With ballots getting mailed this week, campaigning will heat up and the number of television and radio ads will multiply.

The Washington Alliance for Gun Responsibility, the pro-I-594 committee, had racked up contributions and pledges totaling $9.3 million as of Friday.

More than half that money is from a handful of super-wealthy people.

The single largest contributor, at $1.5 million, is Everytown for Gun Safety, the gun control group formed and funded by former New York Mayor Michael Bloomberg.

Other big donors include venture capitalist Nicholas Hanauer ($1.385 million), Microsoft founder Bill Gates and his wife, Melinda, ($1.05 million) and former Microsoft chief executive officer Steve Ballmer and his wife, Connie ($1.08 million).

The forces behind I-591 had recorded nearly $1.5 million in donations as of Oct. 10, according to reports filed online with the state Public Disclosure Commission.

Protect Our Gun Rights had raised most of it, $1.1 million, and spent a large chunk on signature-gathering last year. Its primary donors are the groups led by Gottlieb and Shave.

The National Rifle Association has set up its own political committee and had spent $192,000 as of last week, mostly on billboards and ads.

What if both win?

What happens if both measures pass is a question for which there is no clear answer.

Lawmakers, by a two-thirds vote in both chambers, could harmonize the two new laws or adopt one initiative and repeal the other, said Dave Ammons, a spokesman for the Secretary of State’s Office. Or lawmakers could drop them in the laps of Supreme Court justices, he said.

Washington voters have never approved conflicting or potentially conflicting initiatives on the same ballot. In 2010, when faced with dueling initiatives on liquor privatization, voters rejected both.

Material from The Associated Press is included in this report.
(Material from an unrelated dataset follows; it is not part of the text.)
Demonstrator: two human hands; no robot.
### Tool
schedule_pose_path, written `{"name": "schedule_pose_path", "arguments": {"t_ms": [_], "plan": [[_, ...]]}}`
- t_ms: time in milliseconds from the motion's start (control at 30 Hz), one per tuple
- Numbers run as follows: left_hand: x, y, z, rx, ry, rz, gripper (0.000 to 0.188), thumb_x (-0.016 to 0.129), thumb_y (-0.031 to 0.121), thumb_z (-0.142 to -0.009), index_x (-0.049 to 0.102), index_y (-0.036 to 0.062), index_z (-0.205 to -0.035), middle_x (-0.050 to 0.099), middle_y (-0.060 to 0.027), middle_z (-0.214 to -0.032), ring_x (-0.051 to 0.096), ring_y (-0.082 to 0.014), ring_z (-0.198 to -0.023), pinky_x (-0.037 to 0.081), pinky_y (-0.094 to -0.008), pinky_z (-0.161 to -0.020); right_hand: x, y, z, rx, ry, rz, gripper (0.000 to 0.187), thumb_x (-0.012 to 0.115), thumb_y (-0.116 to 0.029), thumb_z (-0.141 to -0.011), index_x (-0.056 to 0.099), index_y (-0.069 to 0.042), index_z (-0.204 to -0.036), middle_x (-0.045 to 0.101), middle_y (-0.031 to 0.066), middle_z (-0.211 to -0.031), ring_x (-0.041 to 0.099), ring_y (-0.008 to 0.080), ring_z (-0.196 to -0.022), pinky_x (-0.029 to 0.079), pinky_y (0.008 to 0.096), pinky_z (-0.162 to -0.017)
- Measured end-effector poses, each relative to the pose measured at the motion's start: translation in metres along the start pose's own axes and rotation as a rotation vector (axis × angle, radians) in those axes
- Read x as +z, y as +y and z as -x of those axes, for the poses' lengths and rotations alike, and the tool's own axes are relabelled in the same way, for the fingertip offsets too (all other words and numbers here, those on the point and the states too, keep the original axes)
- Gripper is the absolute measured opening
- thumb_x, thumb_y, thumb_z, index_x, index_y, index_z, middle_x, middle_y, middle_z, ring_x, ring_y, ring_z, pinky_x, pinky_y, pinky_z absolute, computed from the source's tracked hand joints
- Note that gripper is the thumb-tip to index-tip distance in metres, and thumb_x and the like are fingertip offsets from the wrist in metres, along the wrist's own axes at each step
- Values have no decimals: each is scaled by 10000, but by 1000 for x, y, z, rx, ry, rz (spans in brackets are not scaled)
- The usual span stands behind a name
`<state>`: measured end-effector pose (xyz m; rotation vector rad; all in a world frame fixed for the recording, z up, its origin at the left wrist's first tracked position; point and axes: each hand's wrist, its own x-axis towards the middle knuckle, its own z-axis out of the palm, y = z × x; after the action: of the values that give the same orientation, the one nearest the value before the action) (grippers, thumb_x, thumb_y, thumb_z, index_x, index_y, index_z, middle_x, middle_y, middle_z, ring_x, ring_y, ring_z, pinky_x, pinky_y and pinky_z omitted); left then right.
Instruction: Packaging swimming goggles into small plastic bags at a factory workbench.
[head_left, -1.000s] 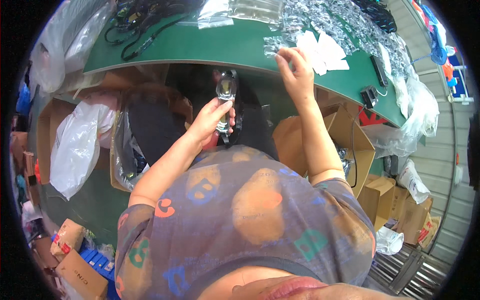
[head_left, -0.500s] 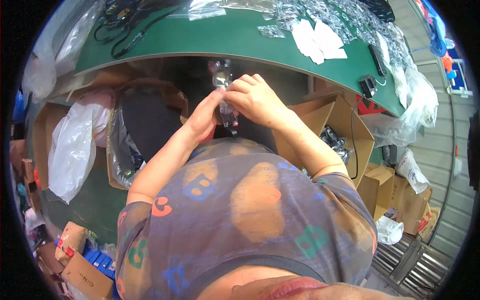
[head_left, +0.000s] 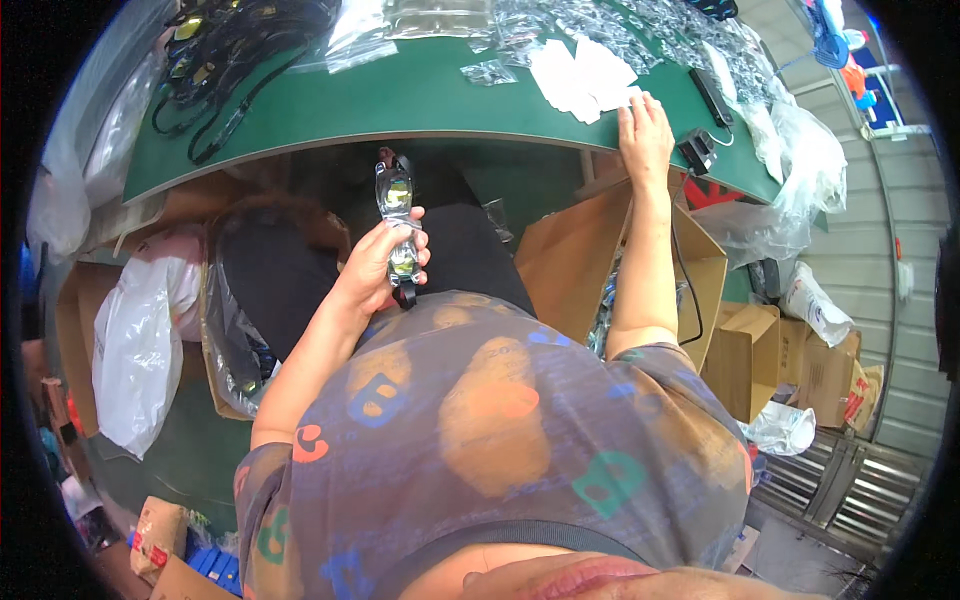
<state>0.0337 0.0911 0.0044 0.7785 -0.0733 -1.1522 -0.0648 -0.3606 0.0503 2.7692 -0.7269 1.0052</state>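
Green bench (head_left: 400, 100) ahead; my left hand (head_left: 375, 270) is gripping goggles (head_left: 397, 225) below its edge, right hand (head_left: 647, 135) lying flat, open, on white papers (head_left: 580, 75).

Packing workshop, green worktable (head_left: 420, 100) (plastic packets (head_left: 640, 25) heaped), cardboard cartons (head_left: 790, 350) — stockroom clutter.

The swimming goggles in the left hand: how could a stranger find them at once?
Below the near edge of the green table, the left hand holds up swimming goggles. Their mirrored lenses shine, unlike the dull black straps heaped on the table's left end.
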Motion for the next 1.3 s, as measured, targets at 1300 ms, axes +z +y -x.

Jerry Cornfield: 360-352-8623; jcornfield@heraldnet.com.

I-591

Initiative Measure No. 591 would prohibit government agencies from confiscating guns or other firearms from citizens without due process, or from requiring background checks on firearm recipients unless a uniform national standard is required.

Yes: www.yeson591.org

No: www.noon591.com

I-594

Initiative Measure No. 594 would apply currently used criminal and public safety background checks by licensed dealers to all firearm sales and transfers, including gun-show and online sales, with specific exceptions.